# How is it that earth's inner core is still solid?

Earth's inner core is made up of an alloy of Iron and Nickel.

The important note here is that it is solid.

The temperature at the inner core is about $$5,763K = 5,490\text{ degrees C}$$.

Now the melting point of both solid iron and nickel is about $$1,500\text{ degrees C}$$, and even though they are combined, I still think that $$5,490$$ is much greater then the melting point of the alloy.

Regardless, how is it that the inner core still stays solid?
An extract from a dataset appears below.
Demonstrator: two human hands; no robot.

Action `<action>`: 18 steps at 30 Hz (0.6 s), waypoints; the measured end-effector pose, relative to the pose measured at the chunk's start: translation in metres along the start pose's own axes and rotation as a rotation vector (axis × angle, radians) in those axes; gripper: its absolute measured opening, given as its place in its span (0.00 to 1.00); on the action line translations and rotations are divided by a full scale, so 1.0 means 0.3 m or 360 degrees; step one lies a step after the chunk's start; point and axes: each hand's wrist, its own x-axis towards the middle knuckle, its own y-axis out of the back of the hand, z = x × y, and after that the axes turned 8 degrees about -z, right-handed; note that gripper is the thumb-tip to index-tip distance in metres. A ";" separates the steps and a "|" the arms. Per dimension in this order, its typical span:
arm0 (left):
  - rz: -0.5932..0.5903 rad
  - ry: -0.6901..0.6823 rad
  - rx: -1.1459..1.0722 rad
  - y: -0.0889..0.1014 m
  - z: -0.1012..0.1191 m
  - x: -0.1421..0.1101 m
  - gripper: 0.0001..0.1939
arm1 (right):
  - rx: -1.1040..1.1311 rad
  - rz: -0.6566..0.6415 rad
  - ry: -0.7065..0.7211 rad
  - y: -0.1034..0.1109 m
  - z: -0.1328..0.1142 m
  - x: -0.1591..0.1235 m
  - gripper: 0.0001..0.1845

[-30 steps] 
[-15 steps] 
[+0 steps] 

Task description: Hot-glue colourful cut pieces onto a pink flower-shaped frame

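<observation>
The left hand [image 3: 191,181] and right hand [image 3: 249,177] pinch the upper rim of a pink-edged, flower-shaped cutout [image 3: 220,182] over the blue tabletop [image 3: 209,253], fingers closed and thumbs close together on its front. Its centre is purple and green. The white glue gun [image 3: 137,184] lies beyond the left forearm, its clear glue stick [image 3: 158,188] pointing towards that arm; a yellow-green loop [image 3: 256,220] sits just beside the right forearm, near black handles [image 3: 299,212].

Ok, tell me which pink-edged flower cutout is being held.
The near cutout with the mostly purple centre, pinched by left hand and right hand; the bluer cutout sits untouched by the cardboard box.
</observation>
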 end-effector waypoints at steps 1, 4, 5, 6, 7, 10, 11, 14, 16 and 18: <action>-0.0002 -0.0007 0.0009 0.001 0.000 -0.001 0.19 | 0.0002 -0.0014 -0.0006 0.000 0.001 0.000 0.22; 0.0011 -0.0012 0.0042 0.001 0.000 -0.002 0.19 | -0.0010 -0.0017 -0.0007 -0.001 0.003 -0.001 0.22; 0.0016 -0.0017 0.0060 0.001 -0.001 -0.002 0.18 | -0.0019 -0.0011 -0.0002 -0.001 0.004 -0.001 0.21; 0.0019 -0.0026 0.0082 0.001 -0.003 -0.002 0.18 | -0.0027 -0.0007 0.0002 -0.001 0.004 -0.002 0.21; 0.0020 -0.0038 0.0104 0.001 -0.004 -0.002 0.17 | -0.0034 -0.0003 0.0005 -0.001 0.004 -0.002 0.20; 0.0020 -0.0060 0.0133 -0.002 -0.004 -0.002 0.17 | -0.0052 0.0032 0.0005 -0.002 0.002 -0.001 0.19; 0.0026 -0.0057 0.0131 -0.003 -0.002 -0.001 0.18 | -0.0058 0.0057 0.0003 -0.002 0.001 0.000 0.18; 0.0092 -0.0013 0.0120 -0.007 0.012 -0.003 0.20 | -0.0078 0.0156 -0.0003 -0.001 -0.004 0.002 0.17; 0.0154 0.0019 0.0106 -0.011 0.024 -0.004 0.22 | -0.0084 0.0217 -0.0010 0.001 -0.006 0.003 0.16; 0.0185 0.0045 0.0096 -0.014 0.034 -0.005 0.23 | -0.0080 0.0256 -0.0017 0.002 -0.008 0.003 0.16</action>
I would expect that at such higher temperatures, a phase change to liquid, or maybe even gas would occur.

Why does it not?

• Because pressure. – Ivan Neretin Nov 23 '18 at 4:47
• There's a typo, a digit missing in "5,77 K". – mykhal Nov 23 '18 at 17:40
• Wikipedia's article on the inner core links to Science 2013, 340, 464-466, which states that "[...] we conclude that the melting temperature of iron at the inner core boundary is 6230 ± 500 kelvin." – Nicolau Saker Neto Nov 24 '18 at 0:08

## 2 Answers

The melting point of the vast majority of materials increases as more pressure is applied. At https://www.researchgate.net/figure/312054885_fig1_Figure-231-Experimental-pressure-temperature-phase-diagram-of-pure-iron-a is a phase diagram showing how this variation occurs for pure iron:

From https://physics.stackexchange.com/questions/184032/what-is-the-pressure-at-the-center-of-the-earth-or-a-neutron-star the pressure at the centre of the Earth is 365GPa. At this pressure we can see from the graph that the melting point of pure iron is well over 5000k. Thus, given the experimental uncertainties and the that the core is not pure iron, it is easily conceivable that the core of the Earth is solid, or at least a large proportion of it is.
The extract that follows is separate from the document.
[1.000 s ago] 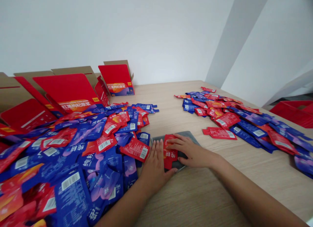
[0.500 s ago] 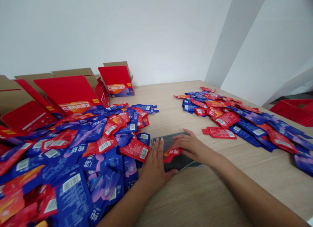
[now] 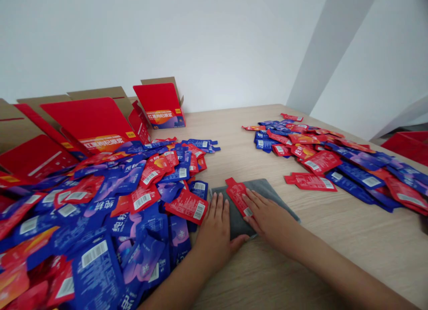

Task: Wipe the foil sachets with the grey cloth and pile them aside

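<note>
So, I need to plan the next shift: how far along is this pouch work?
Perhaps done: the smaller pouch spread on the right, though nothing marks it finished. In hand: one red pouch, barcode up on the gray mat, under the right hand's fingers; the left hand rests at the mat's left side. Apparently left: the larger pouch heap on the left. How full the open boxes are is hidden.

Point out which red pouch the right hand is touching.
The red pouch lying on the gray cloth, under the right hand's fingers; the other red pouches lie off the cloth.
</note>
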Tool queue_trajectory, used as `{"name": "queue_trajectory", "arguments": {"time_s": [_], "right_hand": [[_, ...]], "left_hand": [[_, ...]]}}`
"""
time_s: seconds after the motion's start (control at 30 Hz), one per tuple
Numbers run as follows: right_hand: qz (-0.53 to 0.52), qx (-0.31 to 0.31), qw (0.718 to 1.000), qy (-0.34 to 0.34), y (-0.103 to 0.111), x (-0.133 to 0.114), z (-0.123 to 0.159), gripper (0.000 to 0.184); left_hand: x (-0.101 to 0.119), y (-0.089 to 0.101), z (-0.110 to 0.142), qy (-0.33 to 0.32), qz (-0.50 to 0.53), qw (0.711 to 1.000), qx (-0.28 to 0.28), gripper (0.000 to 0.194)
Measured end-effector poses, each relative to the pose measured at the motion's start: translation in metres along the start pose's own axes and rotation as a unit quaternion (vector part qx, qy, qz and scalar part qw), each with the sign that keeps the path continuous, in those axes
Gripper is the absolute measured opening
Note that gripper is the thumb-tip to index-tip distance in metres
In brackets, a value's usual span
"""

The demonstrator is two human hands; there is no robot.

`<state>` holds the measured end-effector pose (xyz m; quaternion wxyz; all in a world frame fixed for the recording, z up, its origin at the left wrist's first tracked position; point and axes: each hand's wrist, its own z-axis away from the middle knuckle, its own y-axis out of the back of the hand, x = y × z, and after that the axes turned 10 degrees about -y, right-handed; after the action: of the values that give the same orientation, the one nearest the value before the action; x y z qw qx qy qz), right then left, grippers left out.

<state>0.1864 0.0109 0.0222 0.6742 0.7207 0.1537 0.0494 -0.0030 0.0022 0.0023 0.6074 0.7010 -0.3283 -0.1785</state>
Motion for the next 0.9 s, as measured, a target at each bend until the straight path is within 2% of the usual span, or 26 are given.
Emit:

A liquid's boiling point is defined at a standard pressure, so also a solid's melting point is dependent on the applied pressure. Liquid iron, under pressures at the center of the earth, is compressed to similar density to solid iron, and our best theories say that it has to become solid, even at those temperatures, at that pressure.

Iron's temperature-versus-spacing parameter (thermal expansivity) is about 12 * 10^(-6) per Kelvin; its pressure-versus-volume parameter (bulk modulus) is 170 GPa. So, 10,000 degrees heating has an atomic-spacing expansion factor of 1.12, while a center-of-planet pressure, 320 GPa at 5000km, gives a volume compression factor of 2, or a distance compression factor of 1.3, so it makes some sense that the pressure and temperatures in the Earth's core will not let iron expand from a solid to liquid: the pressure is the winning factor here, not the temperature.

Detailed observations DO find a solid center in the planet, but our knowledge of the exact nature of that solid is mainly theoretical, based on heavy computation of the quantum mechanics of atomic ensembles held apart by their electron shells and pushed together by gravity.